Your goal:
Write out again each line of the material below, unchanged, from the first one to the line that holds "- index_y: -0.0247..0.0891".

== Segment start ==

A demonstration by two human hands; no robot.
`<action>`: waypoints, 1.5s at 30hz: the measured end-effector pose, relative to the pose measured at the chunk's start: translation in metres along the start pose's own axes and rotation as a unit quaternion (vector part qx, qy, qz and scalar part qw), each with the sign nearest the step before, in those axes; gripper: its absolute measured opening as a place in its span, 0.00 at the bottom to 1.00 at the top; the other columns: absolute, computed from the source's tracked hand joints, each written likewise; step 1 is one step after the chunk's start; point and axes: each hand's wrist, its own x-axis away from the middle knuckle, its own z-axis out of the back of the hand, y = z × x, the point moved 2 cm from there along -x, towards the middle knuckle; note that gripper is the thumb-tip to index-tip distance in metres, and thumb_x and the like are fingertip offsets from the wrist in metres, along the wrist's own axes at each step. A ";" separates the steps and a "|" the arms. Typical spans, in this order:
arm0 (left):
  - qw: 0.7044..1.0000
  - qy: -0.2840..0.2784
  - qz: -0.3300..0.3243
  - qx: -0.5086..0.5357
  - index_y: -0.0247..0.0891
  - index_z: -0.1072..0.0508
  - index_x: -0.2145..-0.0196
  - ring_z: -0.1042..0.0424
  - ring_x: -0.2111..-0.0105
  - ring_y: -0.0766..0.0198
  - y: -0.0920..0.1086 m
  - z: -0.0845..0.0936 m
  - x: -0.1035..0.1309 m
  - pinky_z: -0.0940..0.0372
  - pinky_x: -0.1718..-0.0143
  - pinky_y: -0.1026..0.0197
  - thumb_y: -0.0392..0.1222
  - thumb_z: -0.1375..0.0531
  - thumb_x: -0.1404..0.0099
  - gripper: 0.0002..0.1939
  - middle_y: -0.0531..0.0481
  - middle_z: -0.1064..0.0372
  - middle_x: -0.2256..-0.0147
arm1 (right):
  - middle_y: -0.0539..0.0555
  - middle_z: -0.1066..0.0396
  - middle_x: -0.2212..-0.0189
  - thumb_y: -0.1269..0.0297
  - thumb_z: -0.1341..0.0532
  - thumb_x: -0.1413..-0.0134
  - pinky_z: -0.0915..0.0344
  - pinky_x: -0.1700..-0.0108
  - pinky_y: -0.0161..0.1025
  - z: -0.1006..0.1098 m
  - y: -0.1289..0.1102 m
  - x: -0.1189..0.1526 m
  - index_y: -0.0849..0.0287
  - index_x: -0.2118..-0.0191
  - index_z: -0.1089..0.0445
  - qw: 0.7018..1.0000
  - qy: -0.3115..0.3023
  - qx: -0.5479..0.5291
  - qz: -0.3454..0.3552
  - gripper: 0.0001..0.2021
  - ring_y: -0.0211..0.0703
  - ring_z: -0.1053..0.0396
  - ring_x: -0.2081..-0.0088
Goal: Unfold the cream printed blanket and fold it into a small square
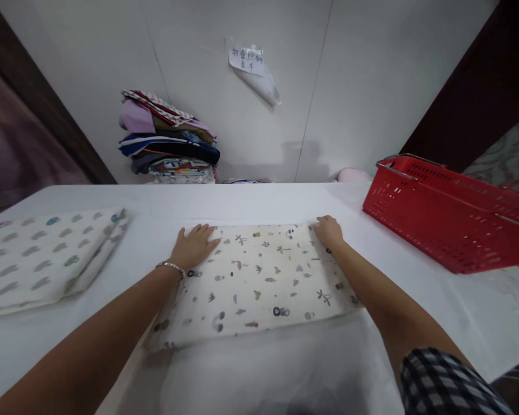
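Note:
A cream cloth (263, 282) printed with small palm trees, birds and other figures lies spread in a folded rectangle on the white table before me. My left hand (194, 245), with a bracelet at the wrist, rests flat on its far left corner, fingers apart. At the far right corner, my right hand (328, 231) lies on the cloth's edge with its fingers stretched out; some of them are partly hidden. Off to the left is another folded cream cloth (38, 253) with grey leaf-like marks, touched by neither hand.
A red plastic basket (445, 213) with metal handles stands on the table's right side. Folded textiles are stacked in a pile (168, 138) against the wall at the back left. A paper sign (247, 60) hangs half loose on the wall above the white table (277, 199).

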 end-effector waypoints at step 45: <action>0.934 -0.032 0.264 0.238 0.36 0.32 0.53 0.32 0.52 0.51 -0.011 0.014 0.125 0.38 0.58 0.59 0.53 0.44 0.42 0.23 0.38 0.32 0.51 | 0.58 0.68 0.33 0.43 0.61 0.39 0.67 0.37 0.59 -0.023 -0.141 0.130 0.55 0.35 0.51 0.956 -0.163 0.019 0.244 0.32 0.53 0.70 0.33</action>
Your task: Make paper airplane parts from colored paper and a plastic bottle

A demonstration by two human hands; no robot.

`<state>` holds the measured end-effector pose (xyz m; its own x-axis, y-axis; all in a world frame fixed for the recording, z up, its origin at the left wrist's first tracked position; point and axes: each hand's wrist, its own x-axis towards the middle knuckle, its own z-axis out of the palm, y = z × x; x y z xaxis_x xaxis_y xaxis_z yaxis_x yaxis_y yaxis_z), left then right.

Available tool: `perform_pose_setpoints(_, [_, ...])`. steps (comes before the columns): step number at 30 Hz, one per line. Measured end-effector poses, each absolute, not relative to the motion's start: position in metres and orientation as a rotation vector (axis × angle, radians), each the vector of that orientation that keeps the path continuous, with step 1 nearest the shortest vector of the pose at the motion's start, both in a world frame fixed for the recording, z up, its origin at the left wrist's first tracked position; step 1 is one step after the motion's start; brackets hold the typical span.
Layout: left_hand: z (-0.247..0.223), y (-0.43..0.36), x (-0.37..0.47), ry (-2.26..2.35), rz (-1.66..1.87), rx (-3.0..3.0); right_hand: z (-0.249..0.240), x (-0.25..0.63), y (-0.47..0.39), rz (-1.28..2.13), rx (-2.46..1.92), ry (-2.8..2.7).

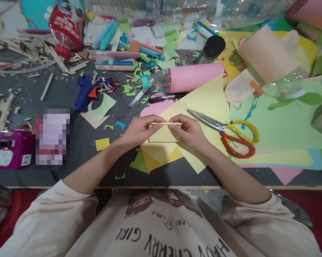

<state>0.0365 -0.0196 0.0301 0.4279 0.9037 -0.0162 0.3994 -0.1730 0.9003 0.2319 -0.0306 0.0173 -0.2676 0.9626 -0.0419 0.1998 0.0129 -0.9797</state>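
Both hands pinch a small folded piece of pale yellow paper, one at each end of its upper folded edge. My left hand has thumb and fingers closed on the left end. At the right end, the thumb and fingers of my right hand are closed the same way. The piece is above a large pale yellow sheet on the dark table. Open-bladed scissors with one yellow and one red handle lie on the sheets, right of my right hand.
A pink-wrapped bottle lies beyond my hands. On the left are a blue glue gun, a purple box and wood sticks. A beige roll and green sheets are at right. A red-labelled bottle is at back left.
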Motion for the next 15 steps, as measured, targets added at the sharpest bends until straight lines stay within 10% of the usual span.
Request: perform_pose_setpoints(15, [0.0300, -0.0188, 0.0358, 1.070, 0.635, 1.714, 0.0172, 0.2328, -0.0312, 1.287, -1.211, -1.600])
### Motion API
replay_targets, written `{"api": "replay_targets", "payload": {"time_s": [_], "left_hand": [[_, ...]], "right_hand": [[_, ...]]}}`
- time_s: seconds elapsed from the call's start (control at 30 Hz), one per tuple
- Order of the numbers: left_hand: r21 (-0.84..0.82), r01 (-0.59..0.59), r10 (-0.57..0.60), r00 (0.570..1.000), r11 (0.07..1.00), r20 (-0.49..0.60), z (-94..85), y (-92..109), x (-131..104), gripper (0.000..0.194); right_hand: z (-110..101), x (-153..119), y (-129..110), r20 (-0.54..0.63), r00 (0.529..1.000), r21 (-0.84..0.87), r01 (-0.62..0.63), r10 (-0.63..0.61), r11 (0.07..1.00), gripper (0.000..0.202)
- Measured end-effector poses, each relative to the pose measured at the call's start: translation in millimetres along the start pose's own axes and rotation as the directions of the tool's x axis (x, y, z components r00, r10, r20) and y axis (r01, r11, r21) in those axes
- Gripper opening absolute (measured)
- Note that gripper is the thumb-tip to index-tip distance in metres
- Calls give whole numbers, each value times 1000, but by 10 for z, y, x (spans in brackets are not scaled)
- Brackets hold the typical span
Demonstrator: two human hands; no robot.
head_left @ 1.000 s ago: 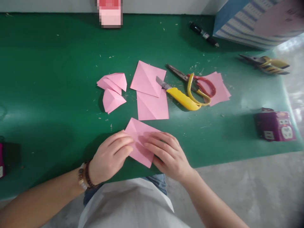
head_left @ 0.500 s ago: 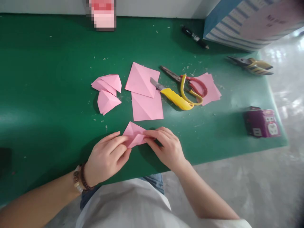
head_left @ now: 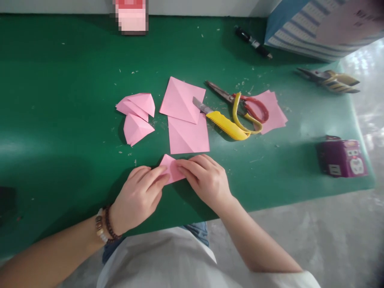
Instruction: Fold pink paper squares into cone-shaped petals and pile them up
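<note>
Between my two hands, near the front edge of the green table, is a small folded piece of pink paper [head_left: 171, 173]. My left hand [head_left: 139, 196] is closed on its left side, thumb and fingers pressing the fold. From the right, my right hand [head_left: 207, 178] pinches the paper's upper right part between thumb and fingers. Just beyond lie creased pink paper squares [head_left: 183, 100], one overlapping another. Several folded pink paper pieces [head_left: 138, 124] rest together to the left of those squares. My fingertips hide parts of the held paper.
A yellow-handled knife [head_left: 228, 125] lies across the squares' edge, touching scissors [head_left: 222, 92] with red and yellow handles. Under the handles is more pink paper [head_left: 274, 112]. Farther right are a pen [head_left: 252, 42], pliers [head_left: 330, 80], a purple box [head_left: 343, 158] and a striped bag [head_left: 318, 32].
The raised flap of the pink paper now lies folded down flatter. My right hand has shifted slightly left and my left fingers press nearer the paper's middle. The view has moved a little.
</note>
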State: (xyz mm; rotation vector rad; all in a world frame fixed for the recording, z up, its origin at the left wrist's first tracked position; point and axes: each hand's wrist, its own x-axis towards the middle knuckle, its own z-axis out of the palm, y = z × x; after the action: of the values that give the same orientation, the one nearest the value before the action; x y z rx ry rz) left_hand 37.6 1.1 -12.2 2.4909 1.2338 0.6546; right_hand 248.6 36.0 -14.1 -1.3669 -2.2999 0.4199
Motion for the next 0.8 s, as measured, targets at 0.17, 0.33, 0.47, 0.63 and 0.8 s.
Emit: {"api": "replay_targets", "payload": {"time_s": [0.17,0.33,0.47,0.63,0.8], "left_hand": [[4,-2,2,1000,1000,15,4,0,22,26],[24,3,-3,1000,1000,24,2,9,41,23],[38,11,-12,999,999,37,3,15,61,20],[47,23,-25,998,999,55,5,15,83,17],[50,34,-37,997,998,66,18,22,82,16]], "right_hand": [[13,9,-1,4,1000,-31,2,-2,1000,22],[18,12,-8,-5,1000,-46,4,-5,999,22],[19,6,-6,1,1000,-37,-3,3,999,22],[18,3,-6,13,1000,-27,-16,16,1000,23],[24,2,-6,2,1000,-27,-13,13,1000,22]]}}
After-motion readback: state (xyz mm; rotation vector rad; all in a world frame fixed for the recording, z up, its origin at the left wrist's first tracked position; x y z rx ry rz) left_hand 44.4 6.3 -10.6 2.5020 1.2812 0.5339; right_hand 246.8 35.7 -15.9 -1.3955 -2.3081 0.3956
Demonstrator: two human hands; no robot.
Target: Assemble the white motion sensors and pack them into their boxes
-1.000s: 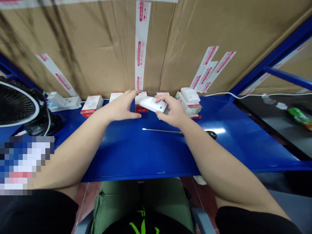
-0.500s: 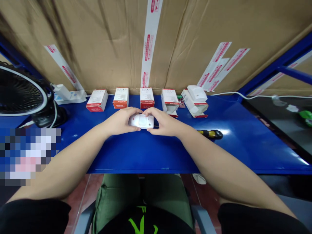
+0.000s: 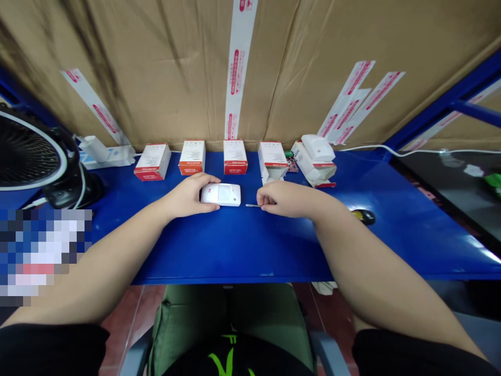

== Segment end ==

Answer below:
A demonstration by two human hands; no robot.
`<action>`: waypoints, 1.5s at 30hz: the measured end-effector pose, relative to the pose measured at the chunk's start: translation in metres along the start pose's own axes and rotation as a unit quaternion (vector part qx, qy, qz and scalar part qw), each with the sign nearest the step before, in those axes; gripper: its absolute measured opening as a place in its span, 0.00 at the bottom to 1.00 at the top; the other columns: absolute, computed from the source's tracked hand joints, each written likewise; step 1 is one step after the chunk's start; point and axes: each hand's wrist, its own x-axis away from the middle knuckle, its own z-axis out of the back of the hand, y = z × x, the point moved 2 cm from there along -x, towards the middle knuckle; note that gripper is the thumb-tip to index-tip distance in metres, and thumb_x and the like are fingertip offsets from the wrist in metres, along the wrist's own axes at each step. A ";" separates the steps and a "|" the arms. Typical spans, in this order:
arm0 (left):
  - qw: 0.7044..1.0000
  - qy: -0.2840..0.2784
  - qz: -0.3300..0.3243
  - qx: -0.5086..0.5357
  - index_y: -0.0247..0.0891

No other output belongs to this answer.